* **Your goal**
Copy nothing but the text: reproduce each line of the listing exactly and leave the pictures out.
*** Begin section ***
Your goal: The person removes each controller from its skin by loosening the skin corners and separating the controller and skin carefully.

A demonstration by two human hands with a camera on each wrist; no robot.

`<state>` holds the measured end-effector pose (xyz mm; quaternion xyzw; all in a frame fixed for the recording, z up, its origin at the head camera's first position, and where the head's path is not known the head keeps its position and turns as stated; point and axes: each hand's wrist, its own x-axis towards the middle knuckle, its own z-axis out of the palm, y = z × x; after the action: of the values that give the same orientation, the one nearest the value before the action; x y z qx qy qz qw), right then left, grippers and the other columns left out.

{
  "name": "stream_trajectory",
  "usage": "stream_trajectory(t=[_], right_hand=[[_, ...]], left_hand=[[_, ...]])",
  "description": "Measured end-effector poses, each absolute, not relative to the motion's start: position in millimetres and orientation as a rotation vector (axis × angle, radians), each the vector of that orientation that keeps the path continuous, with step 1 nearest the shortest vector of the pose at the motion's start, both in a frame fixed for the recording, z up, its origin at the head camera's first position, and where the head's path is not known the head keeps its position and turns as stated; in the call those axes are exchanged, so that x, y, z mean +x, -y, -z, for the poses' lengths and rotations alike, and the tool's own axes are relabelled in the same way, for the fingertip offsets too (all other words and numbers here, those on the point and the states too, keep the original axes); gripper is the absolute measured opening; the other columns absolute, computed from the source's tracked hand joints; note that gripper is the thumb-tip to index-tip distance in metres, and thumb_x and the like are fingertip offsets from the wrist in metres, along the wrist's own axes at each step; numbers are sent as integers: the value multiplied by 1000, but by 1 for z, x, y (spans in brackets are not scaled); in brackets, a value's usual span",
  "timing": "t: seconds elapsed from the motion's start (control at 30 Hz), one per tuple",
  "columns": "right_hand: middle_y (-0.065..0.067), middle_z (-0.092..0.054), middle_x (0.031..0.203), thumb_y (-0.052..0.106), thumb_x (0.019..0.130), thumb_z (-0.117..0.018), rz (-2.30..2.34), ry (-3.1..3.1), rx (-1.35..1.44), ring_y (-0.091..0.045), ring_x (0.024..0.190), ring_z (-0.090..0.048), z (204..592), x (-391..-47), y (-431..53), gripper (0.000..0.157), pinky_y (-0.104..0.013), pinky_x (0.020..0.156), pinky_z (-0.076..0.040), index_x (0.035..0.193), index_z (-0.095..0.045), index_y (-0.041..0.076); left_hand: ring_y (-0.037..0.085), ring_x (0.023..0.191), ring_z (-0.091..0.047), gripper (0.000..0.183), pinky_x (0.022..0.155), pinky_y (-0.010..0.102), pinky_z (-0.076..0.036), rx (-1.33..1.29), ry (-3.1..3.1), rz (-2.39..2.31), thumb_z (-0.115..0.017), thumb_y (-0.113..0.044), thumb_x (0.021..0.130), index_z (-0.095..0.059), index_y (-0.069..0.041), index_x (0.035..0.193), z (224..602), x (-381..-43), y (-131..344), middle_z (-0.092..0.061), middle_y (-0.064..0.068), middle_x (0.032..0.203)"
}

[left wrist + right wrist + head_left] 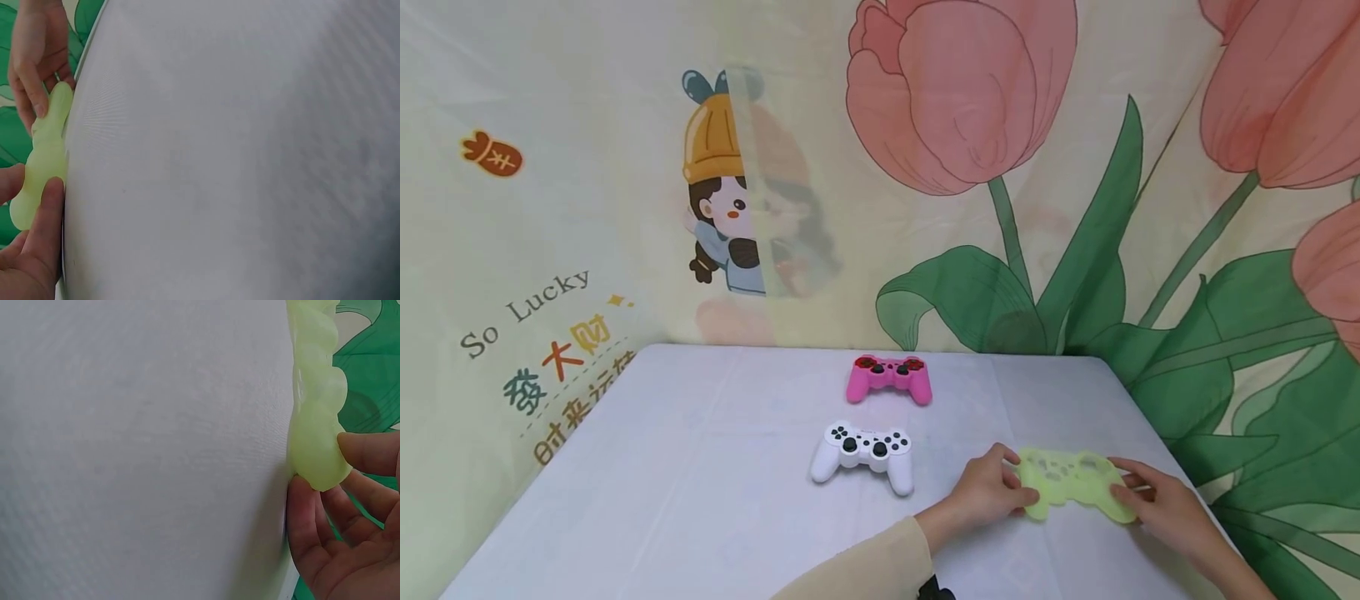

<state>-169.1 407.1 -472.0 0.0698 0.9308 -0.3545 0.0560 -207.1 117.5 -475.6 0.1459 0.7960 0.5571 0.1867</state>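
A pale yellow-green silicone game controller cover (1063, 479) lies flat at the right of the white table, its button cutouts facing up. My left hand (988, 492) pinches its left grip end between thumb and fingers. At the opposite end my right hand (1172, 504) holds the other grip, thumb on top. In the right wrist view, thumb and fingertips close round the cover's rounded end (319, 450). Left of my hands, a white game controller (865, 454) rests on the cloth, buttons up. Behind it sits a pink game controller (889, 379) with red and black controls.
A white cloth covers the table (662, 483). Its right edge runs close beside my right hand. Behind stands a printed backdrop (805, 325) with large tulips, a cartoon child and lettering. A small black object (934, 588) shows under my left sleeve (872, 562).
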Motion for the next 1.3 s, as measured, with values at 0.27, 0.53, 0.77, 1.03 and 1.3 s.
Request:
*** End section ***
* **Answer to the exercise**
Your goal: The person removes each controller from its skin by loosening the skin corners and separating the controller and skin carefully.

A demonstration by two human hands with a camera on each wrist; no robot.

`<state>` holds the measured end-effector pose (xyz mm; quaternion xyzw; all in a frame fixed for the recording, z up, its origin at the head camera's first position, and where the head's path is not known the head keeps its position and turns as stated; point and axes: each hand's wrist, its own x-axis towards the middle knuckle, its own z-axis out of the palm, y = z × x; after the action: of the values that give the same orientation, the one nearest the value before the action; x y z qx qy qz qw), right then left, grippers and the other columns left out.

{
  "name": "stream_trajectory",
  "usage": "stream_trajectory(t=[_], right_hand=[[_, ...]], left_hand=[[_, ...]])",
  "description": "Measured end-effector poses, each absolute, not relative to the motion's start: position in millimetres and orientation as a rotation vector (axis × angle, radians), each the vector of that orientation that keeps the path continuous, with step 1 nearest the shortest vector of the pose at the motion's start, both in a frame fixed for the recording, z up, its origin at the head camera's first position, and where the head's path is not known the head keeps its position and turns as stated; in the call those axes are exchanged, so that x, y, z mean +x, -y, -z, for the poses' lengths and rotations alike, and the tool's own axes are relabelled in the same way, for the fingertip offsets too (all other words and numbers here, those on the point and the states too, keep the original axes); gripper is the absolute measured opening; the other columns absolute, computed from the source's tracked hand joints; note that gripper is the thumb-tip to index-tip distance in metres, and thumb_x and the like are fingertip offsets from the wrist in metres, along the wrist's own axes at each step; numbers are sent as integers: the value multiplied by 1000, but by 1 for z, x, y (spans in brackets are not scaled); in brackets, a value's usual span",
  "timing": "t: seconds elapsed from the motion's start (control at 30 Hz), one per tuple",
  "columns": "right_hand: middle_y (-0.065..0.067), middle_z (-0.092..0.054), middle_x (0.031..0.203), thumb_y (-0.052..0.106), thumb_x (0.019..0.130), thumb_z (-0.117..0.018), rz (-2.30..2.34), ry (-3.1..3.1), rx (-1.35..1.44), ring_y (-0.091..0.045), ring_x (0.024..0.190), ring_z (-0.090..0.048), z (204..592), x (-391..-47), y (-431..53), gripper (0.000..0.157), pinky_y (-0.104..0.013), pinky_x (0.020..0.156), pinky_z (-0.076..0.040), index_x (0.035..0.193), index_z (-0.095..0.045), index_y (-0.041..0.076); left_hand: ring_y (-0.037..0.085), ring_x (0.023..0.191), ring_z (-0.091..0.047), gripper (0.000..0.183), pinky_x (0.022..0.155), pinky_y (-0.010..0.102), pinky_z (-0.076..0.036), rx (-1.33..1.29), ry (-3.1..3.1), rz (-2.39..2.31), thumb_z (-0.115..0.017), thumb_y (-0.113..0.044), thumb_x (0.021..0.130), index_z (-0.095..0.059), index_y (-0.069..0.041), index_x (0.035..0.193), z (224..602), x (-381..-43), y (-131..344), middle_z (-0.092..0.061), middle_y (-0.064..0.068), middle_x (0.032..0.203)"
}

[left wrist + right wrist + head_left] 

<state>-169.1 407.1 -472.0 0.0698 0.9308 -0.3545 0.0560 -207.1 117.5 -475.6 0.1459 0.7960 0.5571 0.1867</state>
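A pale yellow-green silicone game controller cover (1063, 479) lies flat at the right of the white table, its button cutouts facing up. My left hand (988, 492) pinches its left grip end between thumb and fingers. At the opposite end my right hand (1172, 504) holds the other grip, thumb on top. In the right wrist view, thumb and fingertips close round the cover's rounded end (319, 450). Left of my hands, a white game controller (865, 454) rests on the cloth, buttons up. Behind it sits a pink game controller (889, 379) with red and black controls.
A white cloth covers the table (662, 483). Its right edge runs close beside my right hand. Behind stands a printed backdrop (805, 325) with large tulips, a cartoon child and lettering. A small black object (934, 588) shows under my left sleeve (872, 562).
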Motion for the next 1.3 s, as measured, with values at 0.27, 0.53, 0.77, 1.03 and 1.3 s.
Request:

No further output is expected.